La ciencia, por lo tanto, nada tiene
que decir ni en favor ni en contra de la doctrina de la Caída. Una dificultad
más filosófica ha sido presentada por un moderno teólogo con quien todos los
estudiosos de este asunto estamos en gran deuda. Este escritor destaca que la
idea de pecado presupone una ley contra la cual pecar: y puesto que llevaría
siglos al “instinto de la manada” cristalizarlo en una costumbre y de costumbre
concretarlo en ley, el primer hombre —si hubo alguna vez algún ser que se
pudiera describir así— no pudo haber cometido el primer pecado. Este
razonamiento da por sentado que la virtud y el instinto de manada generalmente
coinciden y que, por lo tanto, el “primer pecado” fue esencialmente un pecado social. Pero la doctrina tradicional
señala hacia un pecado en contra de Dios, un acto de desobediencia, no un
pecado contra el prójimo. Y ciertamente que si hemos de sostener la doctrina de
la Caída en algún sentido real, tenemos que buscar el gran pecado en un más
profundo y más intemporal plano que el de la moralidad social.
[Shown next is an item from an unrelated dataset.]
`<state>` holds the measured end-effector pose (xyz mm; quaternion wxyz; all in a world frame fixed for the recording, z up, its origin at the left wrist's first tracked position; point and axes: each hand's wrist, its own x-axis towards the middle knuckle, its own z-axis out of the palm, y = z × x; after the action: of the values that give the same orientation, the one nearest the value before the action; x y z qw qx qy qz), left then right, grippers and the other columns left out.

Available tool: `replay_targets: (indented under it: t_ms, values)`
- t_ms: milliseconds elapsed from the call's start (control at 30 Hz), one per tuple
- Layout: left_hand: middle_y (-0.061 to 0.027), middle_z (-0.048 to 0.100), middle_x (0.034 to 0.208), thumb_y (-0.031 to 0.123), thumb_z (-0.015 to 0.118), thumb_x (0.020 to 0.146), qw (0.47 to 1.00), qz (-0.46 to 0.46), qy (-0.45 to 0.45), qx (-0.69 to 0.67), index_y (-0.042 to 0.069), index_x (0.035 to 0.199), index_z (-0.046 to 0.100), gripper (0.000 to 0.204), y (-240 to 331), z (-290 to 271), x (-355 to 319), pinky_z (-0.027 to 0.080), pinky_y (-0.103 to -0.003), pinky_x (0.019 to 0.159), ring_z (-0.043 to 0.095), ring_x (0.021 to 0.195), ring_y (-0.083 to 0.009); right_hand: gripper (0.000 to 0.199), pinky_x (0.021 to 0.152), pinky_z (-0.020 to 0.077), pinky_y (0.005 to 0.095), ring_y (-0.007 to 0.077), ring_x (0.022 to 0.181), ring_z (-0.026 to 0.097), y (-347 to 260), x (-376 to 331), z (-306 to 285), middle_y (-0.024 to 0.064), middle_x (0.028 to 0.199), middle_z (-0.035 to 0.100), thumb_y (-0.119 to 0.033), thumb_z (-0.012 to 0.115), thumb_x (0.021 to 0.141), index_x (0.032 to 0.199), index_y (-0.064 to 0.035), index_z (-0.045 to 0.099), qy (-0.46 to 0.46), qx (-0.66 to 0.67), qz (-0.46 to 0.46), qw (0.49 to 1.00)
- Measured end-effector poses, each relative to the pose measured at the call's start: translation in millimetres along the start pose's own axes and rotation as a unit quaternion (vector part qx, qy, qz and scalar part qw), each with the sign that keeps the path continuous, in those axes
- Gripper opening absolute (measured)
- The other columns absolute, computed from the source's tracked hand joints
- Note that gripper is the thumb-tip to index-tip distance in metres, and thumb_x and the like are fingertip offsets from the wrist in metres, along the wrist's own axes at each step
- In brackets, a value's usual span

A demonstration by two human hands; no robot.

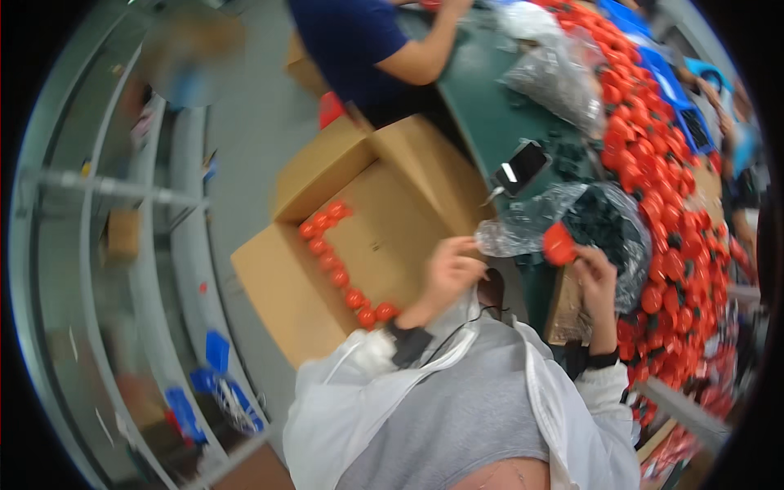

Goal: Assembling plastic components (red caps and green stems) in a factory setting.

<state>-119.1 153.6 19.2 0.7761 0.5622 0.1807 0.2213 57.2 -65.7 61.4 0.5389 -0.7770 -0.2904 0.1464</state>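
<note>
Hands raised close together: right hand (594, 273) pinches a small red plastic cap (559, 243), just left of its fingertips; left hand (451, 273), loosely curled, grips crinkled clear plastic bag (523, 229) beside it.

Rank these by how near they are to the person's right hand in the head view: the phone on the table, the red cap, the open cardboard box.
From the right hand:
1. Red cap, at its fingertips.
2. Phone, up the green table.
3. Open cardboard box, off to the left beside the table.
</note>
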Motion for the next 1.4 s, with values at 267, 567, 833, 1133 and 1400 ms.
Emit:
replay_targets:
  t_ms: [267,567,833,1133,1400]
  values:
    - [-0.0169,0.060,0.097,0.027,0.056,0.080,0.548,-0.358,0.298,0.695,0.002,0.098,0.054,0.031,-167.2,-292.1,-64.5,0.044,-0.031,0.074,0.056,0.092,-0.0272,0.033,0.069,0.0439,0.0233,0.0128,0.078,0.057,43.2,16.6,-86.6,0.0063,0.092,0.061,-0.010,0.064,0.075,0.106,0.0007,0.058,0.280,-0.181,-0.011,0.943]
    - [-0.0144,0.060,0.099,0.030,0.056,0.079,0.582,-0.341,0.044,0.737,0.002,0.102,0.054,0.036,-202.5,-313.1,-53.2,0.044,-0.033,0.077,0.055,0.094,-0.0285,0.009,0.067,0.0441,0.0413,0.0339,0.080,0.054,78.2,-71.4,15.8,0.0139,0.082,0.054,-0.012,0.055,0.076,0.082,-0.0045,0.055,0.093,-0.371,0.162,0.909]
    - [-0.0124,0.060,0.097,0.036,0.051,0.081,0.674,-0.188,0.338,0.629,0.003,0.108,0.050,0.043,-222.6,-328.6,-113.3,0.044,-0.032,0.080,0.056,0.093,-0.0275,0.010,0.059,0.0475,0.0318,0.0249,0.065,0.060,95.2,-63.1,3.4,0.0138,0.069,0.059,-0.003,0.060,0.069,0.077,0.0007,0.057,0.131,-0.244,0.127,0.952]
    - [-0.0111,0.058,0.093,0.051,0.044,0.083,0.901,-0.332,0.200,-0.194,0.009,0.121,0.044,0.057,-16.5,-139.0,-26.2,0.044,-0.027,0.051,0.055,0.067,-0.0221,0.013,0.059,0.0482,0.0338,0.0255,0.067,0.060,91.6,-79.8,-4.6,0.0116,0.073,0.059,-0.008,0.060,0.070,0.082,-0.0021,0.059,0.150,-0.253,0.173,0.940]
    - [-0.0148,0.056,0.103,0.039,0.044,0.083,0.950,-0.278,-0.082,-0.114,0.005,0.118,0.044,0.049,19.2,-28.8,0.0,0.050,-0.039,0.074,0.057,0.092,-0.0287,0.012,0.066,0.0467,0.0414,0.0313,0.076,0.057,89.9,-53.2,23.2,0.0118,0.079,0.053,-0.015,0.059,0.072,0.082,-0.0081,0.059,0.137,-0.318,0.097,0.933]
Este pecado ha sido descrito por San
Agustín como la consecuencia del orgullo, del movimiento merced al cual una
criatura (es decir, un ser esencialmente dependiente cuyo principio de
existencia reside no en sí mismo sino en otro) trata por propia voluntad de
vivir para sí mismo. Tal clase de pecado no requiere condiciones sociales
complejas ni prolongada experiencia ni gran desarrollo intelectual. Desde el
momento en que una criatura se vuelve consciente de Dios como Dios y de sí
misma como de un ser personal, queda abierta la terrible alternativa de elegir
como centro a Dios o al “yo”. Este pecado es cometido diariamente por niños y
por campesinos ignorantes tanto como por personas refinadas; por individuos
solitarios tanto como por los que viven en sociedad: es la caída en cada vida
individual y en cada día de la vida individual; el pecado básico que yace
detrás de todos los pecados particulares: en este preciso instante usted y yo o
bien lo estamos cometiendo o estamos próximos a cometerlo, o bien nos estamos
arrepintiendo de él. Al despertar tratamos de consagrar por completo el nuevo
día a Dios; antes de terminar de afeitarnos ya se ha vuelto nuestro día y la participación de Dios
en él la consideramos como un tributo que tuviéramos que pagar de nuestro propio bolsillo, una especie de
sustracción del tiempo que debería —así lo sentimos— ser “nuestro”. El hombre
comienza un nuevo trabajo con un sentido de vocación y, quizá durante la
primera semana todavía mantiene el cumplimiento de su tarea como propio fin
personal, tomando las delicias y los dolores de la mano de Dios a medida que
llegan como “accidentes”. Pero ya a la segunda semana está comenzando a
“conocer bien” las cosas; y a la tercera semana ya ha retirado del trabajo su
interés personal anterior. Y si sigue insistiendo en esto llega a pensar que no
está obteniendo sino lo que en derecho le corresponde, y cuando no lo obtiene,
dice que está sufriendo una interferencia. Un enamorado, obedeciendo a un
impulso bastante impremeditado —que puede estar lleno de buena voluntad así
como también del deseo de la necesidad de no olvidarse de Dios— abraza a su
amada y, entonces, con bastante ingenuidad, experimenta la emoción del placer
sexual y ya en el segundo abrazo puede tener ese placer a la vista, puede ser
un medio para lograr un fin. Y éste puede ser el primer paso descendiendo hacia
el estado en que considerará a su prójimo como una cosa, como una máquina para
proporcionarle placer. Así el florecimiento de la inocencia, el factor de
obediencia y la buena disposición para recibir lo que venga es eliminado de
toda actividad. Los pensamientos iniciados por causa de Dios —tales como éstos
que ahora nos ocupan— son proseguidos como si ellos constituyesen un fin en sí
mismo y, después, como si nuestro placer de pensar fuese el fin y, por último,
como si nuestro orgullo o nuestra celebridad fuesen el fin. Y así todo el día,
y todos los días de nuestra vida estamos deslizándonos, resbalando, cayendo
como si Dios fuese en nuestra presente condición una especie de pulido plano
inclinado sobre el cual no hay punto de apoyo. Y ciertamente ahora somos de tal
naturaleza que tenemos que resbalar; y el pecado, debido a que es inevitable,
puede ser venial. Pero Dios no puede habernos hecho así. La gravitación que nos
aleja de Dios, “el viaje de regreso a nuestra habitual personalidad”, tiene,
creemos, que ser producto de la Caída. Qué sucedió exactamente cuando el hombre
cayó es algo que no sabemos, pero si se me permite hacer conjeturas, yo ofrezco
la siguiente descripción: un “mito” en el sentido socrático del término, no una
fábula o un relato de hechos improbables.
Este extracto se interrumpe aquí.